As crianças já não sabem brincar

Quando brincamos, somos agentes das nossas bricandeiras, temos de as imaginar para depois as viver. Nos ecrãs, as crianças já têm tudo preparado

Guardo com carinho algumas brincadeiras da infância. Sobretudo aquelas em que conseguia reproduzir contextos próximos do real, como levar as bonecas à praia a tomarem banho no mar, estendê-las na areia ao sol, ou de uma vez em que fiz o quarto perfeito para uma barbie com teto e tudo em casa da minha avó. Sozinha, com amigos ou com a minha tia-avó, brincar era uma coisa que me dava imenso prazer.

Hoje a realidade é outra. Uma vez a educadora de um dos meus filhos desabafou que as crianças já não sabem brincar. No jardim-escola, na altura da brincadeira livre, não basta deixá-las com os brinquedos porque elas não se organizam, não inventam uma brincadeira, ficam à espera que alguém lhes diga o que fazer. Imagino que nem todas – o meu filho de cinco anos, por exemplo, adora brincar. Quando se junta com o irmão de três inventam as brincadeiras mais engraçadas e inesperadas e divertem-se os dois à brava durante horas.

A verdade é que a introdução das novas tecnologias demasiado cedo – e note-se que estes meus dois filhos nunca as usam – habituam-nos a um tipo de entretenimento diferente. Quando brincamos, somos agentes da nossas brincadeiras, temos de as imaginar e criar para depois as viver. Há um primeiro tempo prazeroso em que as preparamos, para depois começar a ação. Nos ecrãs, as crianças já têm tudo preparado e são quase meras espectadoras do que se lhes apresenta.

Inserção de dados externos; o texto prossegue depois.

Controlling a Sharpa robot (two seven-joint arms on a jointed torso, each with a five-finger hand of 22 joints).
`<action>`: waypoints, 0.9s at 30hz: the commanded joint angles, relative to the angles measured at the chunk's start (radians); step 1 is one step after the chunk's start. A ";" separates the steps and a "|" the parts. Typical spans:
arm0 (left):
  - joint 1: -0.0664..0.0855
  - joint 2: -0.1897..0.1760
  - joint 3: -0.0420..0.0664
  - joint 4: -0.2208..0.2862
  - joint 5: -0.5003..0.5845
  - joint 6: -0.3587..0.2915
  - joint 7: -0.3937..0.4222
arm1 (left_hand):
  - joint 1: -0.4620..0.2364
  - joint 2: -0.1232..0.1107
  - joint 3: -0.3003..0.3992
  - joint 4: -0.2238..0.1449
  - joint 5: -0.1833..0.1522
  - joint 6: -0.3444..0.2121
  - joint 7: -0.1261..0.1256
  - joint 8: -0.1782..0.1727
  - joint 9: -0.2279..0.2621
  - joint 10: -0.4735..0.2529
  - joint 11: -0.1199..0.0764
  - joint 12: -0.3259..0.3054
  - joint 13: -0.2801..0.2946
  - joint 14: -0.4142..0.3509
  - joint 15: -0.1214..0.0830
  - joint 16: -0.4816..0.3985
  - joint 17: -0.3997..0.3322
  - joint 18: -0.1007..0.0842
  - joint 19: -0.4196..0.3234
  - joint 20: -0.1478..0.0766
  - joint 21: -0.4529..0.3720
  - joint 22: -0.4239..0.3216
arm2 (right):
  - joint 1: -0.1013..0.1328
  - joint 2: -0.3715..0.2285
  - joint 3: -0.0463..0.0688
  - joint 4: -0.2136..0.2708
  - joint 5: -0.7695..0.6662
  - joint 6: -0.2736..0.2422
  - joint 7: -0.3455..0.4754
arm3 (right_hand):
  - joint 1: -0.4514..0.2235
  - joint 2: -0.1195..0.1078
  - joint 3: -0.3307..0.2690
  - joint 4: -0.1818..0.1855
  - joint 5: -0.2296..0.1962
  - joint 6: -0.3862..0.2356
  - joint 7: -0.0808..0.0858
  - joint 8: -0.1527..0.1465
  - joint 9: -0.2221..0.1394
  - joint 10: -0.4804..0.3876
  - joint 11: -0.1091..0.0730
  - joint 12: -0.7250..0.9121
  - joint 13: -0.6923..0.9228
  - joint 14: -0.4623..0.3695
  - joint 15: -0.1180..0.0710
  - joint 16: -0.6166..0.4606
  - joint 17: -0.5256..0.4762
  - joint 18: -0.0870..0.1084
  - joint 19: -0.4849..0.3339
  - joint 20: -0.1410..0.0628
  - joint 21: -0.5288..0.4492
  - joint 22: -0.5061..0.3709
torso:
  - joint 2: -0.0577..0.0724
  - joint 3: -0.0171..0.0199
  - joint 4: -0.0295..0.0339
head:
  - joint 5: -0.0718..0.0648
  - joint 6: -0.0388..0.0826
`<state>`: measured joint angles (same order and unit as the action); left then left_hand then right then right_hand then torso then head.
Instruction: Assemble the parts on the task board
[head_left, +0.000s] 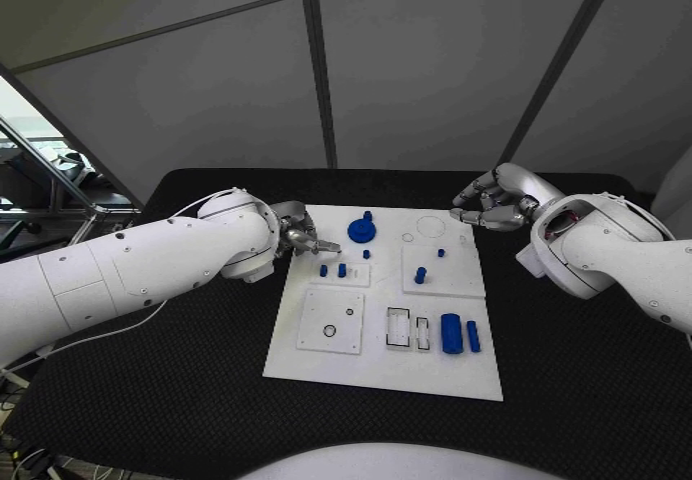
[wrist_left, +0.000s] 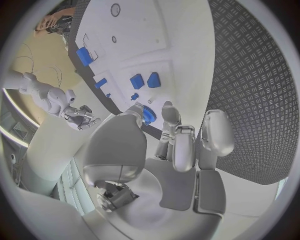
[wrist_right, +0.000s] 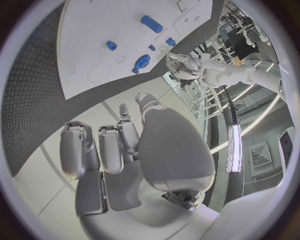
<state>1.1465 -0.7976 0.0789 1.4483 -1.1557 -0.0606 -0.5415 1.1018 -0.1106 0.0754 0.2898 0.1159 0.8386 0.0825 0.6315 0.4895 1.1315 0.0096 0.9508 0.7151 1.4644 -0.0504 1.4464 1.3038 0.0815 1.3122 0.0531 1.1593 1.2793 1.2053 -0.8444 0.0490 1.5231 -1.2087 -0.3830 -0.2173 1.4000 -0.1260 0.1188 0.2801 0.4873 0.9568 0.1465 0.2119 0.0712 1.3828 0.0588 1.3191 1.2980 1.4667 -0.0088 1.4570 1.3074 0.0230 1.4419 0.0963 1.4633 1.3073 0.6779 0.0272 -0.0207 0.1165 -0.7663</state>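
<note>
The white task board (head_left: 389, 345) lies in the middle of the black table. A round blue knobbed part (head_left: 361, 231) sits near its far left corner, and several small blue pegs (head_left: 342, 269) stand behind a square plate. Two longer blue pieces (head_left: 451, 326) lie at the near right. My left hand (head_left: 303, 236) hovers at the board's left edge, its fingertips just short of the round part (wrist_left: 147, 116), and holds nothing. My right hand (head_left: 498, 205) hangs off the board's far right corner with loosely bent fingers and is empty too (wrist_right: 125, 150).
A raised square plate with a small hole (head_left: 332, 320) sits on the board's near left, with two rectangular slots (head_left: 398, 328) beside it. Black table (head_left: 577, 350) surrounds the board on all sides. Grey wall panels stand behind the table.
</note>
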 joint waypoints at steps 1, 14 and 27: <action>0.002 -0.002 0.001 -0.002 0.090 -0.104 0.130 | 0.067 0.013 -0.015 -0.007 0.001 -0.052 0.033 -0.036 -0.029 -0.095 0.029 -0.072 -0.066 -0.093 0.027 -0.224 -0.177 0.064 -0.154 0.023 -0.241 -0.145 | 0.002 0.000 0.001 0.001 -0.003 0.005 0.008 | -0.006 0.004 0.004 0.003 0.007 0.001 -0.002 -0.003 -0.001 -0.004 -0.001 -0.006 -0.001 0.063 -0.005 -0.003 0.076 0.021 -0.006 0.002 -0.006 0.108 | 0.000 0.0012 -0.0009 | 0.000 0.003; -0.003 0.034 -0.021 -0.026 -0.049 -0.283 0.553 | 0.419 -0.042 0.147 -0.107 0.001 -0.031 0.085 -0.200 -0.230 -0.243 0.090 -0.396 -0.375 -0.365 0.088 -0.687 -0.665 0.101 -0.324 0.085 -0.611 -0.390 | 0.002 0.003 0.001 -0.001 -0.003 0.007 0.012 | -0.006 0.004 0.005 0.003 0.008 0.001 -0.002 -0.003 -0.001 -0.004 -0.001 -0.007 -0.001 0.063 -0.005 -0.004 0.075 0.021 -0.006 0.002 -0.006 0.107 | 0.001 -0.0001 -0.0015 | -0.009 0.013; -0.007 0.115 -0.064 -0.070 -0.282 -0.207 0.492 | 0.392 -0.081 0.165 -0.109 0.000 0.074 0.073 -0.316 -0.348 -0.170 0.089 -0.554 -0.553 -0.138 0.070 -0.383 -0.499 0.060 -0.061 0.068 -0.290 -0.172 | 0.002 0.008 0.001 -0.001 -0.003 0.010 0.014 | -0.005 0.005 0.005 0.002 0.008 0.001 -0.002 -0.003 -0.001 -0.004 -0.001 -0.006 -0.001 0.063 -0.005 -0.004 0.075 0.021 -0.006 0.002 -0.006 0.107 | 0.001 -0.0004 -0.0013 | -0.011 0.015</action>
<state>1.1378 -0.6867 0.0145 1.3814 -1.3414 -0.3031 -0.0409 1.4963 -0.1830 0.2362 0.1833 0.1158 0.9075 0.1558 0.3191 0.1449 0.9563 0.0982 0.4015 0.1668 1.3174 0.0205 1.0460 0.7895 0.1769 1.2377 0.1214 0.8430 1.0890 1.2050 -0.8376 0.0488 1.5207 -1.2087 -0.3796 -0.2146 1.4000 -0.1260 0.1188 0.2801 0.4914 0.9568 0.1464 0.2119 0.0712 1.3828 0.0589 1.3191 1.2981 1.4667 -0.0088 1.4571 1.3073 0.0229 1.4419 0.0963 1.4633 1.3073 0.6794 0.0267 -0.0218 0.1059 -0.7510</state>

Sobretudo a partir da entrada no ensino básico, por volta dos seis anos, a maioria das crianças que têm acesso a estas tecnologias deixam de saber brincar, se é que algum dia souberam. Tenho assistido várias vezes perplexa ao que se passa quando os amigos dos meus filhos mais velhos vão a nossa casa passar o dia. Chegam na expectativa dos videojogos, mas como não temos consola em casa digo-lhes para aproveitarem o tempo juntos para fazerem outras coisas, o que deixa alguns deles totalmente desnorteados. Andam às voltas sem saber o que fazer, pegam numa coisa e largam, tudo para eles é entediante. Há crianças que passam 12 horas ou mais em frente a tablets e playstations, por isso é natural que tenham dificuldade em fazer outra coisa.

Acabei por perceber que hoje, quando os amigos se encontram ou quando vão a casa uns dos outros, normalmente é para passarem o dia em frente a um ecrã, seja ele grande ou pequeno.

Só os pais podem inverter esta tendência. Como? Brincando com os filhos desde cedo, com ou sem brinquedos, em bons momentos que promovam a partilha, a curiosidade, a imaginação, a criatividade e a interação. Só os pais podem escolher não oferecer tablets, consolas e telemóveis aos filhos de tenra idade ou, quando o fizerem, que controlem a utilização dos aparelhos impondo regras e limites. Sabemos hoje que brincar é essencial ao crescimento e promove o desenvolvimento emocional, social e cognitivo. O que será de um mundo em que as crianças já não sabem brincar?